_TASK TO COMPLETE:_ Because the material must be preserved as it stands, copy every line exactly.

_DATA BELOW:_
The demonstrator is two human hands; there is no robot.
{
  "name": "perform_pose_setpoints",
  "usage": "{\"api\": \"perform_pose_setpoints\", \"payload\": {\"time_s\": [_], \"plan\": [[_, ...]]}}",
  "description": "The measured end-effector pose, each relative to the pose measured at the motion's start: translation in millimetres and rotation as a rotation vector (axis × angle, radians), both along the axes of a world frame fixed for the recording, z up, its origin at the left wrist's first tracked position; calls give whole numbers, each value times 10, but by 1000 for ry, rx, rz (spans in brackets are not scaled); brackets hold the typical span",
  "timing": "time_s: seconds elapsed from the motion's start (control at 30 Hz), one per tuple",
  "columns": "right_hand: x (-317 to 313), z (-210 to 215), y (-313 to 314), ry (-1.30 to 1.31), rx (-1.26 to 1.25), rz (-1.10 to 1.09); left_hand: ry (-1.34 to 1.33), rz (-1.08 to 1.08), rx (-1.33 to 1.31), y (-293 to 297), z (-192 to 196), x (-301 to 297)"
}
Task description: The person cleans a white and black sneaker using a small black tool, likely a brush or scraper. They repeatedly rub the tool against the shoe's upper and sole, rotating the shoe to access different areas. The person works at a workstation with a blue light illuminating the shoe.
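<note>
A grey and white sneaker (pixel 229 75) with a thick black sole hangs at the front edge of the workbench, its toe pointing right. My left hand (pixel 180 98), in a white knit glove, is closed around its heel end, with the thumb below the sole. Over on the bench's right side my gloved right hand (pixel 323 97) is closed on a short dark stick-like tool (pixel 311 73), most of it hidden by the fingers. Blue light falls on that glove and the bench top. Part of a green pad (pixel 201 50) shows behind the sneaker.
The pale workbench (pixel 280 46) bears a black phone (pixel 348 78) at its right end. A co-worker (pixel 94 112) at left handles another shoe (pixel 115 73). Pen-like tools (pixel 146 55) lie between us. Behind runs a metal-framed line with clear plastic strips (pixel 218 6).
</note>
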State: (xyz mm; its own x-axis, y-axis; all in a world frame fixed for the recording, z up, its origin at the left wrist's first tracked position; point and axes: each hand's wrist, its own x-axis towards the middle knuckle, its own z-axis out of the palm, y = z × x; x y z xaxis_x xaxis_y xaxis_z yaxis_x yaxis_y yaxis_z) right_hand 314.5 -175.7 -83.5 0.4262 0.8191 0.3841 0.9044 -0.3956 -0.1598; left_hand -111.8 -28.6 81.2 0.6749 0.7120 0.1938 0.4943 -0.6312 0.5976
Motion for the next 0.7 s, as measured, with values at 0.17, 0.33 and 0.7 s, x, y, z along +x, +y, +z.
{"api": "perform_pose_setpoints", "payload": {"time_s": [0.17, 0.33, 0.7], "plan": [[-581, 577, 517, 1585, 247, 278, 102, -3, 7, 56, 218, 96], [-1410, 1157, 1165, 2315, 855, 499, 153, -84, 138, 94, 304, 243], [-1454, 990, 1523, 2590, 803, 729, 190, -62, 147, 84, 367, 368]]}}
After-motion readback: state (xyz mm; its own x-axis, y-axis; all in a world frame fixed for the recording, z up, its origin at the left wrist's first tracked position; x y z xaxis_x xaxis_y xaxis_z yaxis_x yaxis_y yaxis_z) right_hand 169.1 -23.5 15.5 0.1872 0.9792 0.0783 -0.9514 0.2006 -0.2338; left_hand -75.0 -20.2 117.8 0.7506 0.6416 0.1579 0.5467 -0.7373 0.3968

_RESPONSE TO THE TASK:_
The demonstrator is two human hands; there is no robot.
{
  "name": "perform_pose_setpoints",
  "usage": "{\"api\": \"perform_pose_setpoints\", \"payload\": {\"time_s\": [_], \"plan\": [[_, ...]]}}",
  "description": "The measured end-effector pose, each relative to the pose measured at the motion's start: translation in millimetres and rotation as a rotation vector (axis × angle, radians), both along the axes of a world frame fixed for the recording, z up, its origin at the left wrist's first tracked position; calls give whole numbers, each value times 10, but by 1000 for ry, rx, rz (spans in brackets are not scaled); brackets hold the typical span",
  "timing": "time_s: seconds elapsed from the motion's start (control at 30 Hz), one per tuple",
  "columns": "right_hand: x (-317 to 313), z (-210 to 215), y (-313 to 314), ry (-1.30 to 1.31), rx (-1.26 to 1.25), rz (-1.10 to 1.09); left_hand: ry (-1.34 to 1.33), rz (-1.08 to 1.08), rx (-1.33 to 1.31), y (-293 to 297), z (-192 to 196), x (-301 to 297)"
}
Task description: The person cleans a white and black sneaker using a small black tool, likely a brush or scraper. They repeatedly rub the tool against the shoe's upper and sole, rotating the shoe to access different areas. The person works at a workstation with a blue light illuminating the shoe.
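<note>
A grey and white sneaker (pixel 229 75) with a thick black sole hangs at the front edge of the workbench, its toe pointing right. My left hand (pixel 180 98), in a white knit glove, is closed around its heel end, with the thumb below the sole. Over on the bench's right side my gloved right hand (pixel 323 97) is closed on a short dark stick-like tool (pixel 311 73), most of it hidden by the fingers. Blue light falls on that glove and the bench top. Part of a green pad (pixel 201 50) shows behind the sneaker.
The pale workbench (pixel 280 46) bears a black phone (pixel 348 78) at its right end. A co-worker (pixel 94 112) at left handles another shoe (pixel 115 73). Pen-like tools (pixel 146 55) lie between us. Behind runs a metal-framed line with clear plastic strips (pixel 218 6).
</note>
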State: (xyz mm; its own x-axis, y-axis; all in a world frame fixed for the recording, z up, its origin at the left wrist's first tracked position; point and axes: each hand's wrist, its own x-axis towards the middle knuckle, its own z-axis out of the palm, y = z × x; x y z xaxis_x xaxis_y xaxis_z yaxis_x yaxis_y yaxis_z) right_hand 314.5 -175.7 -83.5 0.4262 0.8191 0.3841 0.9044 -0.3956 -0.1598; left_hand -111.8 -28.6 81.2 0.6749 0.7120 0.1938 0.4943 -0.6312 0.5976
Motion for the next 0.7 s, as measured, with values at 0.17, 0.33 and 0.7 s, x, y, z along +x, +y, +z.
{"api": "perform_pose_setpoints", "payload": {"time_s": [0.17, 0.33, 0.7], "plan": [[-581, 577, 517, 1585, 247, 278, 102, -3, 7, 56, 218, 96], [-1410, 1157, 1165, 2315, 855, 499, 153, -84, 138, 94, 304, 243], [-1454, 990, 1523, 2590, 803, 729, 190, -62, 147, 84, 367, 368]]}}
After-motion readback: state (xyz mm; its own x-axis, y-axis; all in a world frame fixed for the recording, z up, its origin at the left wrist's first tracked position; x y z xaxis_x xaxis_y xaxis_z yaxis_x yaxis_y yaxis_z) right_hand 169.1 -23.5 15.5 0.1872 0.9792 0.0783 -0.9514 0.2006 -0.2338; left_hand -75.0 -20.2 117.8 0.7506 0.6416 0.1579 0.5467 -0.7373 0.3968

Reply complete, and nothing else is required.